# Exercise
Give again, word for word, the lines below that run from the line with "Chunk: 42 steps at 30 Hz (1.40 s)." through the line with "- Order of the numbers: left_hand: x". Drop the pictures.

# Data extract
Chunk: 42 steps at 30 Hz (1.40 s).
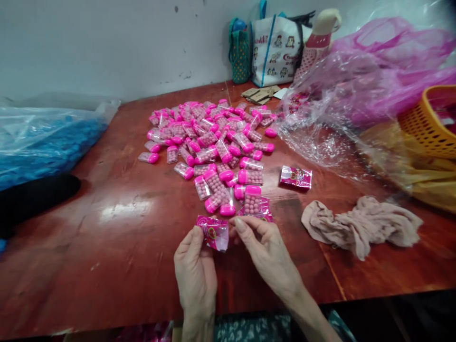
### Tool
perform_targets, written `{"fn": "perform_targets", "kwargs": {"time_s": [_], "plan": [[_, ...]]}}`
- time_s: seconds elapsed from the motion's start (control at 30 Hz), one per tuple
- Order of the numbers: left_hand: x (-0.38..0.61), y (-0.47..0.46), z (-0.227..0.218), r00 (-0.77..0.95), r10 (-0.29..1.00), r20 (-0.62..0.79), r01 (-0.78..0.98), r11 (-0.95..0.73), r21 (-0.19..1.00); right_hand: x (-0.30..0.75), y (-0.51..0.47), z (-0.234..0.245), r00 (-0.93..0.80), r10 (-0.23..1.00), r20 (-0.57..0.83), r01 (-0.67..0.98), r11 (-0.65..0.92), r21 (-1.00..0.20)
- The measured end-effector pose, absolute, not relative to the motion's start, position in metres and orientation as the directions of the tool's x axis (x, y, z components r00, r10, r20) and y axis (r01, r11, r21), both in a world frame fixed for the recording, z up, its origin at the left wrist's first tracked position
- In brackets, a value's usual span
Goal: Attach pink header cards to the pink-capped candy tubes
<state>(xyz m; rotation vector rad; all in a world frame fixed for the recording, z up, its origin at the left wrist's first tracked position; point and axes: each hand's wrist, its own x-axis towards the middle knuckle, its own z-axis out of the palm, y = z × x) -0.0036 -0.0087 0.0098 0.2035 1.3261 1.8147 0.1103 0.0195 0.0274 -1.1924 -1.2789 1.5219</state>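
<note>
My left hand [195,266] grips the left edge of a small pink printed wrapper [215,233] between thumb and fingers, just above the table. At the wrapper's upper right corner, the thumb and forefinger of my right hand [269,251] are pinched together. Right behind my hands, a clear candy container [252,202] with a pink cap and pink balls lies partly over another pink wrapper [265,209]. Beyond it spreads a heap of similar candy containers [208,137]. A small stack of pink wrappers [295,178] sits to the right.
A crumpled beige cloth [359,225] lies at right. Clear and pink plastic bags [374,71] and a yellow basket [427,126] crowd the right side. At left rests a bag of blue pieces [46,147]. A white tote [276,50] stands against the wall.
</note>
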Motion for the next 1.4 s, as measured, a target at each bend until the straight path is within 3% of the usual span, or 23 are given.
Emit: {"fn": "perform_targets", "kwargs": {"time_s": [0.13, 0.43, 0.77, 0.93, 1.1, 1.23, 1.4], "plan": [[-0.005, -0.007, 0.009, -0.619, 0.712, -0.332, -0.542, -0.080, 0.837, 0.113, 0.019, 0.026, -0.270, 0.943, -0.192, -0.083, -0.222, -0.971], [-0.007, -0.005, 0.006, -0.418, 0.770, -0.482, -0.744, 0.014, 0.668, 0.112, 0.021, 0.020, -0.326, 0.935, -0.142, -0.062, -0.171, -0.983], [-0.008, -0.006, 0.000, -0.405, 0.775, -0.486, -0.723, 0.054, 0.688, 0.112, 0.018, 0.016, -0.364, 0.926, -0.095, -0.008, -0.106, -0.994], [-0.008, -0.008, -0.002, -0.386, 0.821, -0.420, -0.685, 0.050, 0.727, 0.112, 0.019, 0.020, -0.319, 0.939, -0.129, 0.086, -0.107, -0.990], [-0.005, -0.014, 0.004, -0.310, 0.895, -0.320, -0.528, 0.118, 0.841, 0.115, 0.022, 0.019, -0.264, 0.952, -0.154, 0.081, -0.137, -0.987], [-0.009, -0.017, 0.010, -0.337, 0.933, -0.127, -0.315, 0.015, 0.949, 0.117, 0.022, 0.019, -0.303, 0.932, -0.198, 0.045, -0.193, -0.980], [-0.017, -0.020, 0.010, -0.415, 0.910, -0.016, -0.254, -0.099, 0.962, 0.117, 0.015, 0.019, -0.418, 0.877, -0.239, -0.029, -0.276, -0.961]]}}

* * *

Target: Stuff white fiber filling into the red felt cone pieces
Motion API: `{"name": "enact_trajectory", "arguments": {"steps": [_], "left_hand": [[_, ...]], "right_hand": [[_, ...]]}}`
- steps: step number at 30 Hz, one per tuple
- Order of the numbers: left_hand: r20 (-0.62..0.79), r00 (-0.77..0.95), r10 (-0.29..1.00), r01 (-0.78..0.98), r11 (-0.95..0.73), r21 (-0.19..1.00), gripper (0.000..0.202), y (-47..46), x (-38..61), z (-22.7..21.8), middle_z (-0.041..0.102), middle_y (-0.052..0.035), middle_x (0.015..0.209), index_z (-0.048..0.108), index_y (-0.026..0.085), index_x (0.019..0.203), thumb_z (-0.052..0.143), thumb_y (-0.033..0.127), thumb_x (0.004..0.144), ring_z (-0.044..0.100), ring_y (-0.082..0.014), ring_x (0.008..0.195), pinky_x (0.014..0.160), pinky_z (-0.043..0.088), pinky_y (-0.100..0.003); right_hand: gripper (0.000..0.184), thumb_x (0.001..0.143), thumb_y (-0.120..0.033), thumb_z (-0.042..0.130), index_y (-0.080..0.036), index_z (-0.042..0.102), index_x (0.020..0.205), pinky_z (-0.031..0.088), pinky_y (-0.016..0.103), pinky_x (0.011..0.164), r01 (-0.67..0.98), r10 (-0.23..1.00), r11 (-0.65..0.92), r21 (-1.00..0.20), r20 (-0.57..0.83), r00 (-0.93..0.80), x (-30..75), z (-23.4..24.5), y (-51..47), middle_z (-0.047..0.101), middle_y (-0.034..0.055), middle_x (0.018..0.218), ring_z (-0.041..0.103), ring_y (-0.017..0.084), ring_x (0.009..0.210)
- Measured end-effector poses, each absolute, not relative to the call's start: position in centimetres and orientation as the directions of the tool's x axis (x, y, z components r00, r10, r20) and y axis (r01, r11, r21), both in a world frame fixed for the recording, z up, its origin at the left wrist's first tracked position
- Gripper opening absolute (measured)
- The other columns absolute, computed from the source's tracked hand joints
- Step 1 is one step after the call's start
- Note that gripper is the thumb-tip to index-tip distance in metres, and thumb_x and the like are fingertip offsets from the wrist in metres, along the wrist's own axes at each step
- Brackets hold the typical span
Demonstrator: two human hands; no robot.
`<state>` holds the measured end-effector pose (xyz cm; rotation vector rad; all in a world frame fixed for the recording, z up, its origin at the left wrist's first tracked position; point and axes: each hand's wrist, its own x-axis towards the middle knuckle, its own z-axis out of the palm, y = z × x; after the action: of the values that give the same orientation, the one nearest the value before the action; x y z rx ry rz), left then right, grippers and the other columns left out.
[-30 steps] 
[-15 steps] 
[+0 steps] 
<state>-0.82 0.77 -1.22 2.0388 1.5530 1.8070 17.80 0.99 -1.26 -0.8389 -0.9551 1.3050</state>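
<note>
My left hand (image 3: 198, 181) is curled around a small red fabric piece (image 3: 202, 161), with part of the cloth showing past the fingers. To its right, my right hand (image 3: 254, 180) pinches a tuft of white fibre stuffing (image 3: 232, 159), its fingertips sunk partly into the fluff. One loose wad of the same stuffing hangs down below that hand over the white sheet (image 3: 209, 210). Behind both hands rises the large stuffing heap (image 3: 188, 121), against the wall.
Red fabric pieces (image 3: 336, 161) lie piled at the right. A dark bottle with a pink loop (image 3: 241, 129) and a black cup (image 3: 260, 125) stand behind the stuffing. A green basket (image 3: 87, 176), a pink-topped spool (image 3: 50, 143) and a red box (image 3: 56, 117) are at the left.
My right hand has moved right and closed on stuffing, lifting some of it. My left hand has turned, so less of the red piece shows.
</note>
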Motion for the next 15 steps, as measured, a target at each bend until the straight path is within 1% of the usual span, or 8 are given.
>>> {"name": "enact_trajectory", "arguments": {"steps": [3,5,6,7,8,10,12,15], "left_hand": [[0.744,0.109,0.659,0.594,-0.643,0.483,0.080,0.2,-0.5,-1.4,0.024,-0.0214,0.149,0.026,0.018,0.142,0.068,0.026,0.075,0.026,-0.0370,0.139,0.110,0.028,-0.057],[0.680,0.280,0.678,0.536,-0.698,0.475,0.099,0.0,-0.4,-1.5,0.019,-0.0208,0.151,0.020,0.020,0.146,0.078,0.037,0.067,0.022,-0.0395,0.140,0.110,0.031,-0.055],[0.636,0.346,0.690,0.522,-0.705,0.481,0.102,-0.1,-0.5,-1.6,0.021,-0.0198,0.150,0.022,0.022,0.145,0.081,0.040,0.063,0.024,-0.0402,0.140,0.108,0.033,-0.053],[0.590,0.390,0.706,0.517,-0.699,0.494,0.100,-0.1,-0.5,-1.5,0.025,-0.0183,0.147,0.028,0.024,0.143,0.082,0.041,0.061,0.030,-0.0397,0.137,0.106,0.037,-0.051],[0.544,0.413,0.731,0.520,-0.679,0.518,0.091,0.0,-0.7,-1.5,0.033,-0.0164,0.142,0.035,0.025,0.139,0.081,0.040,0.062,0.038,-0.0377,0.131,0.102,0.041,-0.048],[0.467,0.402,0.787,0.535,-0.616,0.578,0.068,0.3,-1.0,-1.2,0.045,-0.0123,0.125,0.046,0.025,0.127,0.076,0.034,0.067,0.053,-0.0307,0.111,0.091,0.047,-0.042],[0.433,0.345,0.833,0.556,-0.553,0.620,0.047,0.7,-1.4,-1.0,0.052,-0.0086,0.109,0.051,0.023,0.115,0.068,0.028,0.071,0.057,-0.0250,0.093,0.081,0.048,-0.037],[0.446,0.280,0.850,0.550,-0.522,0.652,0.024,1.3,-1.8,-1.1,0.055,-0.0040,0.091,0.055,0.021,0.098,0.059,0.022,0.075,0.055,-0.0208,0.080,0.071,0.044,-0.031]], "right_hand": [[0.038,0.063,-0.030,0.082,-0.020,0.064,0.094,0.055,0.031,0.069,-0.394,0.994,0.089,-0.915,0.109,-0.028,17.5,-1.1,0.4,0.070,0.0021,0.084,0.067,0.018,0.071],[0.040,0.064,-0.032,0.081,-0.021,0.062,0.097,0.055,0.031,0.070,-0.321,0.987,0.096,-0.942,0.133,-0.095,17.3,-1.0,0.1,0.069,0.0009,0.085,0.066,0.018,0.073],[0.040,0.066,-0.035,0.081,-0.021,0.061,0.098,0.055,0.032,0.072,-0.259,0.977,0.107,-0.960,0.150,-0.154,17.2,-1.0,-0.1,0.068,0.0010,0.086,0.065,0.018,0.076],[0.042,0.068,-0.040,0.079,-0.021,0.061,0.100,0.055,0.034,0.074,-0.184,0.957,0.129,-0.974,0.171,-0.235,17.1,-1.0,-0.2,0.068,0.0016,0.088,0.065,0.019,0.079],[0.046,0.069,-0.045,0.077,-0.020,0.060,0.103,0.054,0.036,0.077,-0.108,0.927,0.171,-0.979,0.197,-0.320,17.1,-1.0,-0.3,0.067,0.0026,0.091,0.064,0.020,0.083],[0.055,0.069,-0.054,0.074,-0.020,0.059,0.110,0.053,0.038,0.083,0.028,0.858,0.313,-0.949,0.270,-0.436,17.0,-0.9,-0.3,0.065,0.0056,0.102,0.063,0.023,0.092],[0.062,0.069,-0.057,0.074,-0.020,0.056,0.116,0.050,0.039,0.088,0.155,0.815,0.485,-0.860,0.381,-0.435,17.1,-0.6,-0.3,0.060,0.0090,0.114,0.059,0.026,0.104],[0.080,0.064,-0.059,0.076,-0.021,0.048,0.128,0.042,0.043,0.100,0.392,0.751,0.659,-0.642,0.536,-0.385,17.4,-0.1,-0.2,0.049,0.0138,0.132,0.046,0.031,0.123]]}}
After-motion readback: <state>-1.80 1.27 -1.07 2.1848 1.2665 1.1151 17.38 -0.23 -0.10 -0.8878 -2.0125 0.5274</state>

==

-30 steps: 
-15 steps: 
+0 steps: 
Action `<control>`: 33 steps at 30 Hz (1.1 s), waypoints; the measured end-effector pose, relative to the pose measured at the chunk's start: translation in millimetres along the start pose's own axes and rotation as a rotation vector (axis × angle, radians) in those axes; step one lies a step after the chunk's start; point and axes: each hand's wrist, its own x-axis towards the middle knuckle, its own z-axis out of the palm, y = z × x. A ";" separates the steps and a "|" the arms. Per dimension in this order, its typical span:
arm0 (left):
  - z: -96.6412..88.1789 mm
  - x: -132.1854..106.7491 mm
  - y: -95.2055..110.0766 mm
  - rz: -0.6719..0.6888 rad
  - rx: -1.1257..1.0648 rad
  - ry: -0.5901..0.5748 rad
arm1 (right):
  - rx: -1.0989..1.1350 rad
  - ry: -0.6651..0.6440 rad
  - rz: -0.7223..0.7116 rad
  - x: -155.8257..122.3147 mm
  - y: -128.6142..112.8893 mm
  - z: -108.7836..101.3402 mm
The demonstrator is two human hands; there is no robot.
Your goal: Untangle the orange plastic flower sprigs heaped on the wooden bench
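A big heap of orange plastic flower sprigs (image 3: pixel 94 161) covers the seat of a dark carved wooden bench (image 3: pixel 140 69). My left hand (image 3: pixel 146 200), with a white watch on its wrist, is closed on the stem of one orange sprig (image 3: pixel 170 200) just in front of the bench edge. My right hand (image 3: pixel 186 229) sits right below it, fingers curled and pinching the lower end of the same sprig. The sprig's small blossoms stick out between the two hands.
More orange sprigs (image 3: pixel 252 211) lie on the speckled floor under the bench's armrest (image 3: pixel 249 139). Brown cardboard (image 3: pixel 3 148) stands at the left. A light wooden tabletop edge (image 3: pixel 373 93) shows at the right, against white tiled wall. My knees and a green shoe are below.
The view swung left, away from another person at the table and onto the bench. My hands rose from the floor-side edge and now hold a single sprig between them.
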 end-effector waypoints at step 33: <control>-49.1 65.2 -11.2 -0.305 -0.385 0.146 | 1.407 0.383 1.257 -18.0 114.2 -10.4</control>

# Output for this task
Chunk: 42 steps at 30 Hz (1.40 s).
### Tool
perform_targets, written `{"fn": "perform_targets", "kwargs": {"time_s": [_], "plan": [[_, ...]]}}`
- time_s: seconds elapsed from the motion's start (control at 30 Hz), one per tuple
- Order of the numbers: left_hand: x (-0.38..0.61), y (-0.47..0.46), z (-0.227..0.218), r00 (-0.77..0.95), r10 (-0.29..1.00), r20 (-0.62..0.79), r01 (-0.78..0.98), r11 (-0.95..0.73), r21 (-0.19..1.00); right_hand: x (-0.30..0.75), y (-0.51..0.47), z (-0.234..0.245), r00 (-0.93..0.80), r10 (-0.23..1.00), r20 (-0.57..0.83), r01 (-0.67..0.98), r11 (-0.65..0.92), r21 (-1.00..0.20)

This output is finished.